Adoption of scores: 4-being extended.

Organizations are scaling technology deployment and adoption across the enterprise.

Biotechnology is rapidly expanding across multiple industries beyond limited deployment. Breakthroughs such as the U.S. Food and Drug Administration (FDA) approval of Casgevy and advances in precision fermentation and biomaterials demonstrate the technology's transformative potential. Commercial impact is growing as AI accelerates drug discovery and materials design, driven by AI-powered solutions. The combination of technology maturity, commercial viability and AI-driven acceleration sets the stage for biotechnology to expand in the enterprise.

Real-life examples

Real-world examples involving advances in biomaterials and bioengineering include the following:

Kyoto University and Shinobi Therapeutics are regenerating biologically sourced scaffolds, including collagen, for medical applications. This innovation optimizes scaffold stability and reduces immunogenicity for soft tissue repair.Shinobi's collaboration with Panasonic on closed-system manufacturing equipment may include AI-driven systems to optimize automated systems.8

- A 2024 bioengineering milestone focuses on mRNA-lipid nanoparticle technology to reprogram adult cells into induced pluripotent stem cells. Researchers use engineered lipid nanoparticles - tiny, fat-like carriers - to deliver synthetic mRNA instructions to skin cells, temporarily activating genes that "reset" them to become multifunctional stem cells without altering their DNA. The approach, perfected by the Harvard and uBriGene Bioscience teams, could lead to scalable production of patient-specific stem cells for repairing damaged tissues, modeling diseases, and testing therapies.9

Examples of real-life companies that are expanding production to match scientific advances include:

21st.BIO, a Danish biotechnology company, focuses on precision fermentation to enable large-scale production of sustainable proteins and biomaterials. in 2024, 21st.BIO launched a pilot facility to scale up fermentation and entered the U.S. market. 10

LYCRA is working on the large-scale production of renewable spandex in collaboration with Dalian Chemical Industry Corporation (DCC), which has developed a process with a significantly lower carbon footprint that uses corn to make the material used to make spandex.11 The process has been developed in collaboration with Dalian Chemical Industry Corporation (DCC), which has been working on the large-scale production of renewable spandex.

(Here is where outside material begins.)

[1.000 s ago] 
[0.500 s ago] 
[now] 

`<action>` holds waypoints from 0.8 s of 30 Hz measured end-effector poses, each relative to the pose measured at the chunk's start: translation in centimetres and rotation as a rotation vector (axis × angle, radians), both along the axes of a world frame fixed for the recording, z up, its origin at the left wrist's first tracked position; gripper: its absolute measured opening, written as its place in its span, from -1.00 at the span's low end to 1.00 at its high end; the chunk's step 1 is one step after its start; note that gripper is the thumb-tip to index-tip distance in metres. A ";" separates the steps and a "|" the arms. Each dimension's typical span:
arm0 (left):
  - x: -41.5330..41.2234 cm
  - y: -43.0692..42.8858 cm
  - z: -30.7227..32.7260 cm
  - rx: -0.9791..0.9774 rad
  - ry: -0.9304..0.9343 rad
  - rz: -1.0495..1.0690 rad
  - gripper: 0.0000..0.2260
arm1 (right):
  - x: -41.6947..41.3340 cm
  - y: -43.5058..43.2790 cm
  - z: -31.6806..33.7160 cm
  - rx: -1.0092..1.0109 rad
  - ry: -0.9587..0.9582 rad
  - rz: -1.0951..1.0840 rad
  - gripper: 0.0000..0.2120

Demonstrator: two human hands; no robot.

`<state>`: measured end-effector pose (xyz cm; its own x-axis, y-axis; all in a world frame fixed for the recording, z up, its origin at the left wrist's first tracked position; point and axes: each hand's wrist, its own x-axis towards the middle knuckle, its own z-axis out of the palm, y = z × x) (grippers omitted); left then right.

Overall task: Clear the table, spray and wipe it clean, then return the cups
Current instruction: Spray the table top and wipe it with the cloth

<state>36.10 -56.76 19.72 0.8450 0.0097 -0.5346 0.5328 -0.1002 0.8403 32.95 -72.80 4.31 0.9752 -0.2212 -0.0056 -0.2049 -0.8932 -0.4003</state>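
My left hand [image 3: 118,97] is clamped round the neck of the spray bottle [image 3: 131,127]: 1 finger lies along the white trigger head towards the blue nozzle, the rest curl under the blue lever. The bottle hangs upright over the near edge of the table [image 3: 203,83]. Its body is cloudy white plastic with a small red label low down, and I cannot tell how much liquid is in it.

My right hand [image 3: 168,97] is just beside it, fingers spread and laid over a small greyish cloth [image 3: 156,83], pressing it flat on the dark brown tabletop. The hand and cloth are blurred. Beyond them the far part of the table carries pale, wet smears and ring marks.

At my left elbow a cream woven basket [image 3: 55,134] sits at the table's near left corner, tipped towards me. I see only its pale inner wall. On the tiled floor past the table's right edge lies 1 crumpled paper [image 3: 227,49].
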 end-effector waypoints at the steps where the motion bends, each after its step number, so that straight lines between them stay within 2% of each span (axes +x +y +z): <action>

Here's a real-world example of how AI can accelerate the development of drugs and biomaterials:

Adaptyv Biosystems has launched a Protein Engineering Foundry. the facility utilizes generative AI, open-source software, and synthetic biology to develop new drugs, enzymes, and sustainable materials. The company's platform combines robotics and microfluidics to validate AI-based protein designs, accelerating the drug discovery process.

Other real-world examples of bioengineering breakthroughs include:

GOOD Meat received regulatory approval to sell cultured chicken in the U.S., while UPSIDE Foods,12 which received FDA and USDA approvals, offers limited cultured chicken at a Michelin-starred restaurant in San Francisco. Both companies are pursuing production at scale, but face technical and regulatory challenges to expand their operations.13

EVERY Company uses precision fermentation to produce animal-free egg proteins. Its signature product is EVERY Egg, and it makes ingredients for food and beverage products such as coffee, juices, syrups, and baked goods.20 In 2024, the company received a patent for the basis of recombinant ovalbumin production and expanded its partnerships with Unilever, Grupo Nutresa, and Grupo Palacios.14

potential technology

The following technological advances will define the future of bioengineering in 2025:

Histology. Single-cell sequencing is becoming a transformative approach to integrating DNA and RNA transcripts and methylation data, providing a comprehensive view of cellular function and regulation. Building on this foundation, single-cell proteomics is evolving as a tool to characterize protein expression at the individual cell level. When combined, these technologies provide insights into cellular heterogeneity and complex biological processes. In addition, the integration of multi-omics into multimodal AI models is addressing long-standing challenges in format and structural differences encountered when combining different multi-omics datasets. Deep learning techniques, a subset of AI, have enabled more sophisticated analyses than traditional statistical methods.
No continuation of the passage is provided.